Only the lines from the one that contains "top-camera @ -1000" to the end of the material below are wanted, each duplicated exactly.

━━ GIVEN MATERIAL ━━

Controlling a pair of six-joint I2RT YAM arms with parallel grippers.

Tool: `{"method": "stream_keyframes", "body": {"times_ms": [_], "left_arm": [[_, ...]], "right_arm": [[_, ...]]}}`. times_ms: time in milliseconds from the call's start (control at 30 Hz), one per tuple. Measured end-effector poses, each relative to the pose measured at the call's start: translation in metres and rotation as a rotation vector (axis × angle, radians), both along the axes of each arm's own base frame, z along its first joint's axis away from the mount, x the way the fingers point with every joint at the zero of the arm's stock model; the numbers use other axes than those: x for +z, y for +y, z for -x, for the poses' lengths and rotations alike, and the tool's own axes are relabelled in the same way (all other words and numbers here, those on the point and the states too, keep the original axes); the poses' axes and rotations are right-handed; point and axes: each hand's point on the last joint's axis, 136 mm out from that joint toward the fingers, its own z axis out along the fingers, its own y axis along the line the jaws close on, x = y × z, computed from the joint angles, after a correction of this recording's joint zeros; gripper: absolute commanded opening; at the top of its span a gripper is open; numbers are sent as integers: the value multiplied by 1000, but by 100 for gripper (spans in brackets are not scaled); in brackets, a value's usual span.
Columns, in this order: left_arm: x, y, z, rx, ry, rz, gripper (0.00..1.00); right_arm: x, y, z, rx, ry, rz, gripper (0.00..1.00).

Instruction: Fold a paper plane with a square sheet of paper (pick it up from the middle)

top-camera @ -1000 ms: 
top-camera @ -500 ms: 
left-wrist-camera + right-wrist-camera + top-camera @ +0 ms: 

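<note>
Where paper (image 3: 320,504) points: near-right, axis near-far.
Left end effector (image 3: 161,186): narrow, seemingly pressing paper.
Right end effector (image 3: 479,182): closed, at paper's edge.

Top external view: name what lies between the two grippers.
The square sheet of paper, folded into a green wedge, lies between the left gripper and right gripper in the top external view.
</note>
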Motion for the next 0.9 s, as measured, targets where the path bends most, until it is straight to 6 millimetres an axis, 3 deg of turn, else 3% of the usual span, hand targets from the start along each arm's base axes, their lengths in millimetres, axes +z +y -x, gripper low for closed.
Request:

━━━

**RESPONSE FOR THIS EXERCISE:**
top-camera @ -1000 ms: 
top-camera @ -500 ms: 
left-wrist-camera + right-wrist-camera + top-camera @ +0 ms: 

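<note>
Where paper (image 3: 320,504) points: near-right, axis near-far.
Left end effector (image 3: 161,186): narrow, seemingly pressing paper.
Right end effector (image 3: 479,182): closed, at paper's edge.

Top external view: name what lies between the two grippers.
The square sheet of paper, folded into a green wedge, lies between the left gripper and right gripper in the top external view.
</note>
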Motion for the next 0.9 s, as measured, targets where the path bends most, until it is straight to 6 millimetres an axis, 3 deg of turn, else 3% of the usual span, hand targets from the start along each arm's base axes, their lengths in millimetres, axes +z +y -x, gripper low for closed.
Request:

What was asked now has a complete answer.